WHAT IS BEING ASKED: Count the lines of the data that have the word "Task", then report the number without anything else.

Dataset excerpts
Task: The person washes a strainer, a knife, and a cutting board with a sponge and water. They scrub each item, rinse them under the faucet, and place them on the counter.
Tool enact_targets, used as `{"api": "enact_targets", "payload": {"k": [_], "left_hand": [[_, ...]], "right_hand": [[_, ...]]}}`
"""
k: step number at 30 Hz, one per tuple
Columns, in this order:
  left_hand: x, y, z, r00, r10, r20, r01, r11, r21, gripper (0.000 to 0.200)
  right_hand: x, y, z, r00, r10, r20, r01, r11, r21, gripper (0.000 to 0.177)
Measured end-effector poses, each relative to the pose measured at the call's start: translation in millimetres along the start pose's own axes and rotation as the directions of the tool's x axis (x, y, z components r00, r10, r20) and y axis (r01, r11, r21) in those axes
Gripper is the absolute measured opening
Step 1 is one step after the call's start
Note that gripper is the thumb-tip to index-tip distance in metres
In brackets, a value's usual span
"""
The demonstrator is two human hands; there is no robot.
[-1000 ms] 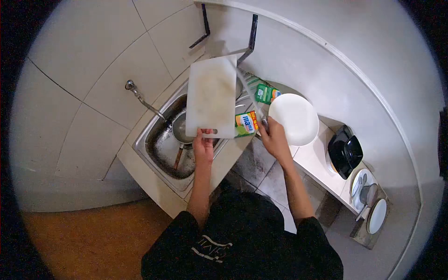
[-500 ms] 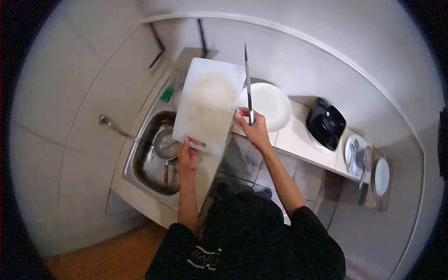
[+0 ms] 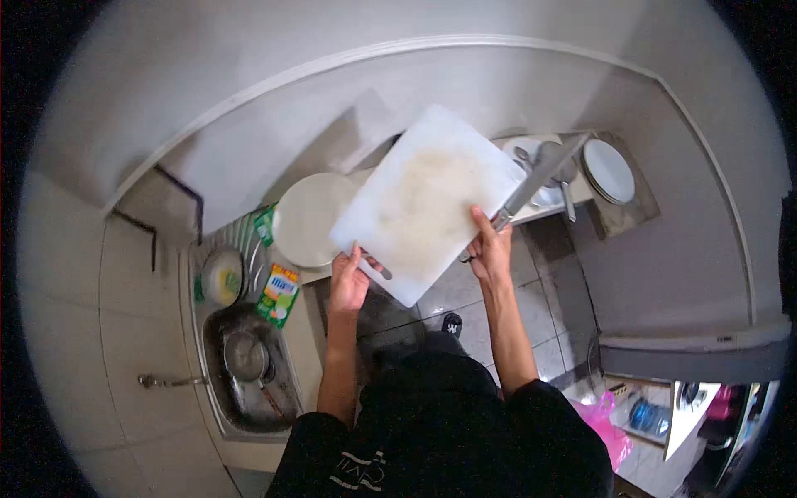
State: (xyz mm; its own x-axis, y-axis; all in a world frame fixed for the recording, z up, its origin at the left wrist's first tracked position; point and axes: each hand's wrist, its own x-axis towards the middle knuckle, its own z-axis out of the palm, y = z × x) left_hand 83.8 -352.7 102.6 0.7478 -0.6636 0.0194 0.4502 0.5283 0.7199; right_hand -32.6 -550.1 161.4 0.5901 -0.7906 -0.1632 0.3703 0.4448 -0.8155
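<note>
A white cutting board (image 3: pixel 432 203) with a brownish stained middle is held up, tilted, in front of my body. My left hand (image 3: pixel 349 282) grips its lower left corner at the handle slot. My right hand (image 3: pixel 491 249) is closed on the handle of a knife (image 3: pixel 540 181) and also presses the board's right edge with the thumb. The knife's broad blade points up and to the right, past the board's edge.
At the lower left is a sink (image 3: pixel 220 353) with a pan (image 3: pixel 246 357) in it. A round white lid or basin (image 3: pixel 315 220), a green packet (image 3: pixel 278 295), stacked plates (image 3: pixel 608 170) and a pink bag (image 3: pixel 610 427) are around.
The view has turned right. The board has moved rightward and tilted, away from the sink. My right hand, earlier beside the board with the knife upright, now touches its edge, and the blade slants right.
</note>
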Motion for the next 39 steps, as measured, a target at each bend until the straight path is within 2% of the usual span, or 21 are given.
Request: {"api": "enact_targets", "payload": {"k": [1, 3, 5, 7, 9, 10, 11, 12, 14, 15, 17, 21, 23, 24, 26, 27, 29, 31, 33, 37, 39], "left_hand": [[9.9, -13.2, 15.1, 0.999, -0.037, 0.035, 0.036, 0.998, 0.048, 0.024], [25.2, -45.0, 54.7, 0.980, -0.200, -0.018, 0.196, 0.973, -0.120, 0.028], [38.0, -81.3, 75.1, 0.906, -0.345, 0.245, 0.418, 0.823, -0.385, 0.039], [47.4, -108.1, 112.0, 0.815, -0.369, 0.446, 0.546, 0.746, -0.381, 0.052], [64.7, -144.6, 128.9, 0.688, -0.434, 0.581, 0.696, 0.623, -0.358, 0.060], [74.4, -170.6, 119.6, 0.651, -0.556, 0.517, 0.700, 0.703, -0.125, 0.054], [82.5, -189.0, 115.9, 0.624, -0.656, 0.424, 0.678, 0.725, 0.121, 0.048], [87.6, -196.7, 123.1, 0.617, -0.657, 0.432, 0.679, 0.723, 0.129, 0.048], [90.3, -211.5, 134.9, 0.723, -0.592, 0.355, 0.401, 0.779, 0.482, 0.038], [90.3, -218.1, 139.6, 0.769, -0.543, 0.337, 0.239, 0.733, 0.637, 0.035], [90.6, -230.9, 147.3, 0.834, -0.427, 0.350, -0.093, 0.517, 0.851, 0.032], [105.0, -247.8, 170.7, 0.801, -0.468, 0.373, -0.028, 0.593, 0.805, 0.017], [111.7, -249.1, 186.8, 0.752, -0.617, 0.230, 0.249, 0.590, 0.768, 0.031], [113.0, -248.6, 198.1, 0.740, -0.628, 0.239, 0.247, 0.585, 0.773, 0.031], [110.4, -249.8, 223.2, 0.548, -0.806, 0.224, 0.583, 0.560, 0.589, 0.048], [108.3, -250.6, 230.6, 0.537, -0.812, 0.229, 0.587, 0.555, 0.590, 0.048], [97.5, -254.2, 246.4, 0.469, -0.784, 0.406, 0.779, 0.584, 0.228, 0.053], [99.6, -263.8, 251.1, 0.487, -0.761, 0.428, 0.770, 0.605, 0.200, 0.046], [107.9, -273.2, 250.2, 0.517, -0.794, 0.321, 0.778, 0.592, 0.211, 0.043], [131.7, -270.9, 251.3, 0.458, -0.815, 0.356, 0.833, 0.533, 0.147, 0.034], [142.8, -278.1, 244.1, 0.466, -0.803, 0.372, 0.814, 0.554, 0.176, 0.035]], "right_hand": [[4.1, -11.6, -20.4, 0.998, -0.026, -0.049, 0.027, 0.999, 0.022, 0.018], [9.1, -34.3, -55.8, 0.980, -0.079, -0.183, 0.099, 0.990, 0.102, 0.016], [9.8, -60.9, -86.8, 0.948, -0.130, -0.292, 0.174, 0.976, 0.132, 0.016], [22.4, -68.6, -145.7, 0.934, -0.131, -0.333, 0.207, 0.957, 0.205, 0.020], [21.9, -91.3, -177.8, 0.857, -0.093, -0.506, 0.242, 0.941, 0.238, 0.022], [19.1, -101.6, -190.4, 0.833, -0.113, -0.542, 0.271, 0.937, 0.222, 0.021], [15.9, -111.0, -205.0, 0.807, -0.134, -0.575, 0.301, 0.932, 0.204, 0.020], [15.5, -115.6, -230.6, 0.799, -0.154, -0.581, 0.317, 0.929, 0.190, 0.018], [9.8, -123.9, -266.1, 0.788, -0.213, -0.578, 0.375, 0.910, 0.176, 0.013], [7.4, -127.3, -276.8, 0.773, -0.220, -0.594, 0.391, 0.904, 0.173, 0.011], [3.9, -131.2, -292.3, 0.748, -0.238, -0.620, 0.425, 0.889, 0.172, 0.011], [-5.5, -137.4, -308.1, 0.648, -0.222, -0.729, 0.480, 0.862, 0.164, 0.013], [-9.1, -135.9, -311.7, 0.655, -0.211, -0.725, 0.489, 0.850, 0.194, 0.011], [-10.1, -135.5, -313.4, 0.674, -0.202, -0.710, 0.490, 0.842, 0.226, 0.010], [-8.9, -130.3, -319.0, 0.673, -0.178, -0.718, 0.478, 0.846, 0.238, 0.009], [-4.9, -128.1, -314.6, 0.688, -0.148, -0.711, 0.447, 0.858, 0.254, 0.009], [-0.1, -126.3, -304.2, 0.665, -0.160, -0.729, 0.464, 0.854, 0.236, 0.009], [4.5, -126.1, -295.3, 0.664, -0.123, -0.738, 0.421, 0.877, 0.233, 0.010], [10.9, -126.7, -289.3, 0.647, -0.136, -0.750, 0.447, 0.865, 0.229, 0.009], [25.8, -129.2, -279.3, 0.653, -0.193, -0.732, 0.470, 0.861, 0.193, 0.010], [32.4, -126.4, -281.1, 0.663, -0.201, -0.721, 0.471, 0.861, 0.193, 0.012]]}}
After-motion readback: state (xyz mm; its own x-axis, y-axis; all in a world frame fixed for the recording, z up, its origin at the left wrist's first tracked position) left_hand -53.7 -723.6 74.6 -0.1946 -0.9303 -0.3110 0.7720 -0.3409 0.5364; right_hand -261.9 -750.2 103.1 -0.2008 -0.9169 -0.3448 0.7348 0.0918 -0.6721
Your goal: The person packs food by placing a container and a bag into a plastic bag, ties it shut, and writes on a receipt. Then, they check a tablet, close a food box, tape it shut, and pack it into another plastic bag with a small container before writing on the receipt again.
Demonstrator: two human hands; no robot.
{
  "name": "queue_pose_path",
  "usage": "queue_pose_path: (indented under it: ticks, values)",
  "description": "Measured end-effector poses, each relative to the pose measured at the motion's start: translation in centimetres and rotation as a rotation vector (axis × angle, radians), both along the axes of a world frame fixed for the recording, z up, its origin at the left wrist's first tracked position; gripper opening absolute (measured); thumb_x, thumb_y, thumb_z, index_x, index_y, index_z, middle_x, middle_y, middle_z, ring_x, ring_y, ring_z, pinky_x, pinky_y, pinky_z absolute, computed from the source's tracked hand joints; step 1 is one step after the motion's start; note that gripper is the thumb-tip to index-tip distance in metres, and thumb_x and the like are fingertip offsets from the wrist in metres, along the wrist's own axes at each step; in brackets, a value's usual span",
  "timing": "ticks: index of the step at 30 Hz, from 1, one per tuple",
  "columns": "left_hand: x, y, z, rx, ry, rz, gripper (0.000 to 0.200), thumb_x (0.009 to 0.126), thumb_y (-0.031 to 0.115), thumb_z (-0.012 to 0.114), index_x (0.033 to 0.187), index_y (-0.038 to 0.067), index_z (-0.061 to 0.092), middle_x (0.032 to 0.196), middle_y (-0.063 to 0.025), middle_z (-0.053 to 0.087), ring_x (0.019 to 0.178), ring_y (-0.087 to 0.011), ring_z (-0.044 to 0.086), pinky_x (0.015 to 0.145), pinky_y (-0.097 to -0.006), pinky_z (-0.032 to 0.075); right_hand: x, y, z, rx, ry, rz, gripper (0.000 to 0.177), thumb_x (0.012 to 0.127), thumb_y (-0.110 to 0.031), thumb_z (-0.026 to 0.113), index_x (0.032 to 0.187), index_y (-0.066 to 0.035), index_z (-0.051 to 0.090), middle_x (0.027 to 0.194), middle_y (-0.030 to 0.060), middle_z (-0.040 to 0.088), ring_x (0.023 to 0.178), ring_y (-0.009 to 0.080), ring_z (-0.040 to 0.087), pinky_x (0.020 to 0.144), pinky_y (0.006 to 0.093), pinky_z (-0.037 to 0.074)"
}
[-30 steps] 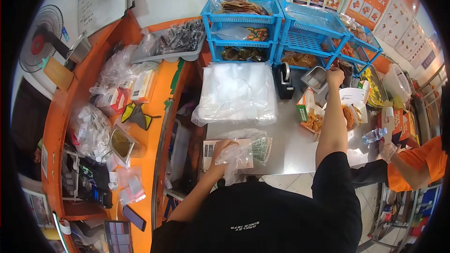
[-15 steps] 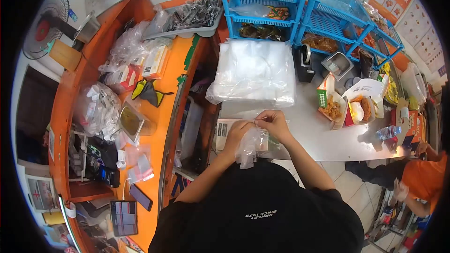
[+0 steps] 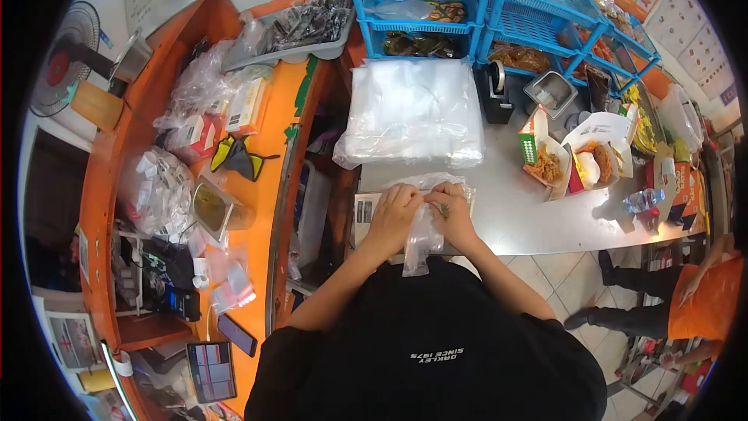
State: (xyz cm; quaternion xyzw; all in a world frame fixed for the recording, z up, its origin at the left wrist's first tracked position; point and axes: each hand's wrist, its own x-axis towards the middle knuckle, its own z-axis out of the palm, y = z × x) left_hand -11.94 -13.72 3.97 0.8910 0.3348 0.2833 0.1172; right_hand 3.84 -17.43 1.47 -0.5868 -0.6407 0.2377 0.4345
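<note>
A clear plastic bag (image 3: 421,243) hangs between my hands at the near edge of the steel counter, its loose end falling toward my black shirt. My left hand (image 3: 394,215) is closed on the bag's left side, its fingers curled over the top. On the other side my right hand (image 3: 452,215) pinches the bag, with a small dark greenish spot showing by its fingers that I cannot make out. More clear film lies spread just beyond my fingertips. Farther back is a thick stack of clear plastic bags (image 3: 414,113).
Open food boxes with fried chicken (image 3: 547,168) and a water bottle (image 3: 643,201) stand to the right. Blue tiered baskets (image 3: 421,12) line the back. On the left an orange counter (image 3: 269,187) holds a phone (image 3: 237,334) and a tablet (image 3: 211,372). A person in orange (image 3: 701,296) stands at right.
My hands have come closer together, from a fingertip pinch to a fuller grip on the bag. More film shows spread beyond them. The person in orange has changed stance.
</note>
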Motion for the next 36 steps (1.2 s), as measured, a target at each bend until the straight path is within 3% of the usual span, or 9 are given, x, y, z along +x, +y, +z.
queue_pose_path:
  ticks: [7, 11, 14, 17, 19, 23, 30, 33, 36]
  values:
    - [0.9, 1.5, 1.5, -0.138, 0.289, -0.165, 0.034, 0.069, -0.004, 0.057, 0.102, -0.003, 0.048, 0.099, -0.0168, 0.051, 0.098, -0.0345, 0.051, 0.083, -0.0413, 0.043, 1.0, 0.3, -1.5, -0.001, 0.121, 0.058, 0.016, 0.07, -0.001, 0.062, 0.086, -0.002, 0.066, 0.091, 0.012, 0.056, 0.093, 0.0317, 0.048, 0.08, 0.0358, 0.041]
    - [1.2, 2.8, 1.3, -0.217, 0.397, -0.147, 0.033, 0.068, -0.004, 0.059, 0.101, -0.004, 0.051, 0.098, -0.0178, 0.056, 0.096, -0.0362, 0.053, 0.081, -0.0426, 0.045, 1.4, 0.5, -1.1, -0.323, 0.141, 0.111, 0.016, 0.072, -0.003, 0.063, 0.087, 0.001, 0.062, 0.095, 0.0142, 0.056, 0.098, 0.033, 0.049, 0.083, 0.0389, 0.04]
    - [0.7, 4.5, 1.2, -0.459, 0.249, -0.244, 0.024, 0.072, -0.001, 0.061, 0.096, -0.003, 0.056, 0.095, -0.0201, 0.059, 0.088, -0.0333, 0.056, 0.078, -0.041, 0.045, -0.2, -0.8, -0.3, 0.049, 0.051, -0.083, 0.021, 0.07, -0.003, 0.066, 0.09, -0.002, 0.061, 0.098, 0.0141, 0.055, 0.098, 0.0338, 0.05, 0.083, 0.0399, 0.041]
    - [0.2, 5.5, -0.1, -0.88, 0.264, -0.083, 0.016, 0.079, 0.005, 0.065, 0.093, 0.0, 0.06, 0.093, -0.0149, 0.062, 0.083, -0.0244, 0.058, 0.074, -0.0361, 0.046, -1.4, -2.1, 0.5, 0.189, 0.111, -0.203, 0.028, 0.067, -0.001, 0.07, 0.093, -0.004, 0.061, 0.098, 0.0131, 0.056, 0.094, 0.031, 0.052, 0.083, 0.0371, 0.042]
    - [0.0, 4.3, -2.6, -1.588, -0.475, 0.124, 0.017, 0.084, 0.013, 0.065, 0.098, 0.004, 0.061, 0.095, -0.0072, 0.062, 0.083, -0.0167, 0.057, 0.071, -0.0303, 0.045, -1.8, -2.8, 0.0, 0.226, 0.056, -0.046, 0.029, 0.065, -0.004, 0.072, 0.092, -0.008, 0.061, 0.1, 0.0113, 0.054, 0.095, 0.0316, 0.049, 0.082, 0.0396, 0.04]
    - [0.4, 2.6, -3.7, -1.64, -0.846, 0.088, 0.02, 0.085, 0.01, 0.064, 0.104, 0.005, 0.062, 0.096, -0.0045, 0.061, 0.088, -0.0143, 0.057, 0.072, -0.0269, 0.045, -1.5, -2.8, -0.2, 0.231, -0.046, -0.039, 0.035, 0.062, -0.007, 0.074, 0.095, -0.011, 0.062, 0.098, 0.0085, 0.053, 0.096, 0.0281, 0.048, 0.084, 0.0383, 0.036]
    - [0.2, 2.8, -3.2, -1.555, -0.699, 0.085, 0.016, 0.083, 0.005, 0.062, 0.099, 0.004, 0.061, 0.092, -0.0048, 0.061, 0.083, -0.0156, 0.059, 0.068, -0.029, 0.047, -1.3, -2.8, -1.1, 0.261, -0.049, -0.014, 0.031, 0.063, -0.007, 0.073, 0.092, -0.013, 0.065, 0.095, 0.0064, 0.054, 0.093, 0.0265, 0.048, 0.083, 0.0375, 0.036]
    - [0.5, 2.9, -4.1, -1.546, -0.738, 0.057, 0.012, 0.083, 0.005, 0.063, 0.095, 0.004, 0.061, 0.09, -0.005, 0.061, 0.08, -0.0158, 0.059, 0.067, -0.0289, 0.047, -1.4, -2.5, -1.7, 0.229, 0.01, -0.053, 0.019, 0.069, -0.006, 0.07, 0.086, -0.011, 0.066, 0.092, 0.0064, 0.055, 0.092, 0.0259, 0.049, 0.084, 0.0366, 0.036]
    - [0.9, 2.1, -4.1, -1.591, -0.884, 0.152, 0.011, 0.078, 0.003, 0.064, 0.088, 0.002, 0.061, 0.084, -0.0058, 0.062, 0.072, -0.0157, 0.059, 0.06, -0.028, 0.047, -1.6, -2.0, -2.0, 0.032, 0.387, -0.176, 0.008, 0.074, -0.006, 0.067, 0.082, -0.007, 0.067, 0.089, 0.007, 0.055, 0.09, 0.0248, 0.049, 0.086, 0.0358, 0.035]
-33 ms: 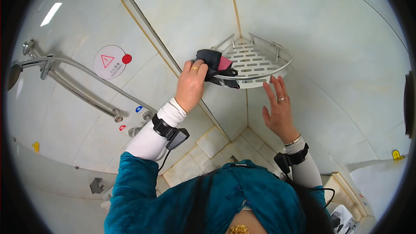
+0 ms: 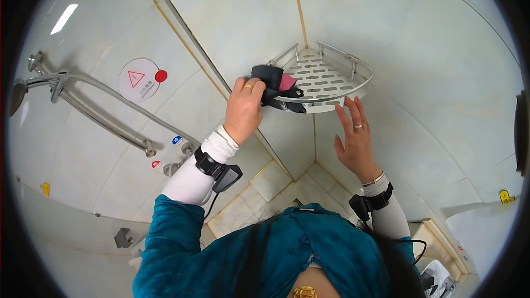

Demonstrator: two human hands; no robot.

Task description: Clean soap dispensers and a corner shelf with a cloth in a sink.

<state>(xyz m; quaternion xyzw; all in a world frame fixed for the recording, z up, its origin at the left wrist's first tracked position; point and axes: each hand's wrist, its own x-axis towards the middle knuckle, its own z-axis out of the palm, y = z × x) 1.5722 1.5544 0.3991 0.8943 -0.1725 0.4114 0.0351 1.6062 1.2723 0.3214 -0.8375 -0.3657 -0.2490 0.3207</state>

ANSWER SECTION: 2